▶ WHAT YOU SHOULD DO: Copy, from the data below, every line that has "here" in it.

▶ RECORD SET:
########################################
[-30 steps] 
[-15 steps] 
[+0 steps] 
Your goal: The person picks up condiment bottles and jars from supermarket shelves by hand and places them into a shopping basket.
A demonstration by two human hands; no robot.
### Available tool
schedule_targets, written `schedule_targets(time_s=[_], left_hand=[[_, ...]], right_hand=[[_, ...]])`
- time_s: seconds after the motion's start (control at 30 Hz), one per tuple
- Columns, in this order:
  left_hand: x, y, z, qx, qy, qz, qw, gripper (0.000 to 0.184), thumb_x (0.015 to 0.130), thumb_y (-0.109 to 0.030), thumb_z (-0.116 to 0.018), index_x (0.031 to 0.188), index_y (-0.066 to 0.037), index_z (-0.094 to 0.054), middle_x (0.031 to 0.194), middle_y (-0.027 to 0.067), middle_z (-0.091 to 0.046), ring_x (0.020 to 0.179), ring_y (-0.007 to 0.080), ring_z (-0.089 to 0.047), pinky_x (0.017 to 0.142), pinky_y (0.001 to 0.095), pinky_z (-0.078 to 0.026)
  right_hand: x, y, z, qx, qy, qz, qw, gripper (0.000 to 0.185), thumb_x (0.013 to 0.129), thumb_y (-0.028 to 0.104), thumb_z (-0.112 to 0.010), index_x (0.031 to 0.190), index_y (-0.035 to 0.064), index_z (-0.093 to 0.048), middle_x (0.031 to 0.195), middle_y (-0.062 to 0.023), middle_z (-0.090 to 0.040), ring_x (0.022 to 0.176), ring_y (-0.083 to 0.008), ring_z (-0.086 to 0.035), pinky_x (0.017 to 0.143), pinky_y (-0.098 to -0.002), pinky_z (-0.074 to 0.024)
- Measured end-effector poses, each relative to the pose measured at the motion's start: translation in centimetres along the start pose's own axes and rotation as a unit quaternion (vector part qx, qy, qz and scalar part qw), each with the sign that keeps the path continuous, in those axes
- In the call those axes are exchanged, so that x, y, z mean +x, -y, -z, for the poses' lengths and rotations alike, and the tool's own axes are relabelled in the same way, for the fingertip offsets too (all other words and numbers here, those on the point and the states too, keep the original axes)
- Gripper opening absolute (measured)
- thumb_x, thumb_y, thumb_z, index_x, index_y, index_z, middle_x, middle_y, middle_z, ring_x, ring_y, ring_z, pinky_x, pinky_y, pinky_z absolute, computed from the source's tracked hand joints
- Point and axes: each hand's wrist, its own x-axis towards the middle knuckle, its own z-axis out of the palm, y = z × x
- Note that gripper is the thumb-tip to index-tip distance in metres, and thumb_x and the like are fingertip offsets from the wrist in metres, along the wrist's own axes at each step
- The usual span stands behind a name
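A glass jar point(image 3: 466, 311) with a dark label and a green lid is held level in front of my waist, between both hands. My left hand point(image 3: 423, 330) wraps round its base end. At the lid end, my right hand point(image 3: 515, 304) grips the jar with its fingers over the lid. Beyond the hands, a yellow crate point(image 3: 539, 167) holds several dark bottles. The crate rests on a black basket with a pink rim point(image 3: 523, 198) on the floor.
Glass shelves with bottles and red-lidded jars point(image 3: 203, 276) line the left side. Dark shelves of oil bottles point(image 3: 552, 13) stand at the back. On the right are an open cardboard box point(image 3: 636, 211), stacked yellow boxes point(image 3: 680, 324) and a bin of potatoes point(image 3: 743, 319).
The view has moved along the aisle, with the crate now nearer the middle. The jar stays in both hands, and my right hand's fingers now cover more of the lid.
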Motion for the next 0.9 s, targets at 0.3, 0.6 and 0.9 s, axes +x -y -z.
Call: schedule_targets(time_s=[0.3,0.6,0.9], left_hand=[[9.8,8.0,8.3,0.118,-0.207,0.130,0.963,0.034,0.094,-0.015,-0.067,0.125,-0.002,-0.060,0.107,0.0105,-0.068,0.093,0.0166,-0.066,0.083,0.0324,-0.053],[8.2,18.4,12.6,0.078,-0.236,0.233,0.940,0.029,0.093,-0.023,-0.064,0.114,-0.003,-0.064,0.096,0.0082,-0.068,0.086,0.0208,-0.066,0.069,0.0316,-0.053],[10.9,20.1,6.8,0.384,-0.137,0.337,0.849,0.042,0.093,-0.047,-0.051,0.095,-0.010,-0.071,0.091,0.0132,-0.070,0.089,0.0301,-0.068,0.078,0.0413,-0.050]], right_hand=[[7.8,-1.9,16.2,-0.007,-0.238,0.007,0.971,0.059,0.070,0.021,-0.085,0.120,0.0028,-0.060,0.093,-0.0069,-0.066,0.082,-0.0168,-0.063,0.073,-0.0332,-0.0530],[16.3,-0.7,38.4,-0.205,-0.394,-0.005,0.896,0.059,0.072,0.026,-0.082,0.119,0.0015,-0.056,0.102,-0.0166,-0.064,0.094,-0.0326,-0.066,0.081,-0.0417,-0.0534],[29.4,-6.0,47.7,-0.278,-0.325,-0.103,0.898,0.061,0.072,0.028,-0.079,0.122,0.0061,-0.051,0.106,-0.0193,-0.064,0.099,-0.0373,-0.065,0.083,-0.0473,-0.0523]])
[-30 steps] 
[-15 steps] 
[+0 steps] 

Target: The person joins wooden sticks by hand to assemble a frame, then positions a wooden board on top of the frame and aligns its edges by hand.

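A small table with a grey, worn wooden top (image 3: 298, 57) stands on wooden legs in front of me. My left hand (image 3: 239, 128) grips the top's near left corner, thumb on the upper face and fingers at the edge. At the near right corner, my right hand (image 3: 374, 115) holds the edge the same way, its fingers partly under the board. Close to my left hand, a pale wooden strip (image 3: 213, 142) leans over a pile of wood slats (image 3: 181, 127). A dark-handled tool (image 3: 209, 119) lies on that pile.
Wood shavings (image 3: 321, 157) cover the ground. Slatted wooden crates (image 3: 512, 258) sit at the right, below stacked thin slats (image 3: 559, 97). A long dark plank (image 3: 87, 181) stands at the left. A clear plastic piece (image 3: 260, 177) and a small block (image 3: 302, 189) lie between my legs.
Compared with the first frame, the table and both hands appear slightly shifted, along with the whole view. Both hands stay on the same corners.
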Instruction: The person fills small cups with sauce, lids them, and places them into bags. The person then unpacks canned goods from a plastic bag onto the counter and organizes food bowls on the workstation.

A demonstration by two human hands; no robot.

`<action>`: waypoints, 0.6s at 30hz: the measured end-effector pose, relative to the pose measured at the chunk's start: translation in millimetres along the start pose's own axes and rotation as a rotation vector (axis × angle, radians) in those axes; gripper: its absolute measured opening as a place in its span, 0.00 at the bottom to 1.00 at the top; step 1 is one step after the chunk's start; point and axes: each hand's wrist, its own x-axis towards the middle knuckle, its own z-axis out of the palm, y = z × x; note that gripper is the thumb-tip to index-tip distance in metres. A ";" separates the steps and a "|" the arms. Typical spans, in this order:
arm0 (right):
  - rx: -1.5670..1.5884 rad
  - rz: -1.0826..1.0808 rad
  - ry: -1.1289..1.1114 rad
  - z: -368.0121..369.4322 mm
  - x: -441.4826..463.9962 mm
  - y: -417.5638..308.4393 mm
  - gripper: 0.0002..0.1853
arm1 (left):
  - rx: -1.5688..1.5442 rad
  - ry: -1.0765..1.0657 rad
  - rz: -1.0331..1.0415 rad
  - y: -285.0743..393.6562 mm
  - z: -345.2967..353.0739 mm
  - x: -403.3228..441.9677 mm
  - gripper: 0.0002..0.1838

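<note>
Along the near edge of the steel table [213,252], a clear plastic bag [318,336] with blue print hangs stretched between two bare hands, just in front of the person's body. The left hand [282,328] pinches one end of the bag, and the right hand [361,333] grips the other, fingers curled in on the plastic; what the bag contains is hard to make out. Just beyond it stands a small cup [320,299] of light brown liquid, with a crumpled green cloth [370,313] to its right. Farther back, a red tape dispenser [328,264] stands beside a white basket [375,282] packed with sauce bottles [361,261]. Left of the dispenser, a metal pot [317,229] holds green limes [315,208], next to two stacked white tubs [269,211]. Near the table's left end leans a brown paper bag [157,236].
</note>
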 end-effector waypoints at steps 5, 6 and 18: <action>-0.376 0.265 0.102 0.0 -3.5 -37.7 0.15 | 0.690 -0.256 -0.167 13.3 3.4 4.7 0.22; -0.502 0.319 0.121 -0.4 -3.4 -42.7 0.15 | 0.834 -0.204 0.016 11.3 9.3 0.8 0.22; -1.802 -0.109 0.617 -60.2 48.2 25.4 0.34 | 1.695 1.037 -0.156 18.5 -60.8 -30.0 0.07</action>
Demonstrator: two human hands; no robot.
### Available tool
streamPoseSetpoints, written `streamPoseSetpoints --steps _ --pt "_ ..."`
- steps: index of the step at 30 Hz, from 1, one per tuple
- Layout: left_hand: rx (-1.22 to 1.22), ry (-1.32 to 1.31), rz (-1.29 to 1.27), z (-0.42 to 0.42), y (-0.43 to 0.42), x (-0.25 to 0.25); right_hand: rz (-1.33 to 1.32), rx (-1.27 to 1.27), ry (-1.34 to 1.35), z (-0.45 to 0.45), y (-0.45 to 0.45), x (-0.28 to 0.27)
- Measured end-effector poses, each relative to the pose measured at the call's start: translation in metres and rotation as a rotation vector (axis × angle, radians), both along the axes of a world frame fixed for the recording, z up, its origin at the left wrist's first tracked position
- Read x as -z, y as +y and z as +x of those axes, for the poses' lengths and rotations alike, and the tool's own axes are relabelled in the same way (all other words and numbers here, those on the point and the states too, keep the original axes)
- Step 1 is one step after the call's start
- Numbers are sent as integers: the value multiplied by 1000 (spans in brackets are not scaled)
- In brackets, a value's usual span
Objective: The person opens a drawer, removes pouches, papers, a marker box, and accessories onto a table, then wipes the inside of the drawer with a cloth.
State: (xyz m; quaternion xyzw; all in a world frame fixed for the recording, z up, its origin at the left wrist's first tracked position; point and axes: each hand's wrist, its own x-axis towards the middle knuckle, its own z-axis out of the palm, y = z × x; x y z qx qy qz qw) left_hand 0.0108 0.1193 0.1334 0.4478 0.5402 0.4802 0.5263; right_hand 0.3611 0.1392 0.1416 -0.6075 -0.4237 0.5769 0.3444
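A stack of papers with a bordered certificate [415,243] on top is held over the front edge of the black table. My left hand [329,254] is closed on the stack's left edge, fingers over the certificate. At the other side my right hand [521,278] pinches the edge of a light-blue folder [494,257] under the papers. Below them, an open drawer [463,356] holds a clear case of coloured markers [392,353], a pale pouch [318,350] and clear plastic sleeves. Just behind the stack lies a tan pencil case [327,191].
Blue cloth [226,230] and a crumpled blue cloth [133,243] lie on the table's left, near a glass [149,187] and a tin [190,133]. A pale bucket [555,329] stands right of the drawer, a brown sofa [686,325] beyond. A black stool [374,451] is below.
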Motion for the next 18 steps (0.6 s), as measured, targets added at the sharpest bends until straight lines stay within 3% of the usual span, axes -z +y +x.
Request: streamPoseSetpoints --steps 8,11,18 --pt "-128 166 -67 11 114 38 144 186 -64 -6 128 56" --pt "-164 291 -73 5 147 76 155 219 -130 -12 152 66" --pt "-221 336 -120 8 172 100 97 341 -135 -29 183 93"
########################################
▶ YOUR RESPONSE:
- In the call those axes are exchanged, so that x, y, z mean +x, -y, -z, for the poses' lengths and rotations alike, and the tool's own axes are relabelled in the same way, for the fingertip offsets too (all other words and numbers here, those on the point and the states too, keep the original axes)
- Read x as -z, y as +y and z as +x of those axes, for the poses' lengths and rotations alike, and the tool's own axes are relabelled in the same way (all other words and numbers here, those on the point and the states too, keep the original axes)

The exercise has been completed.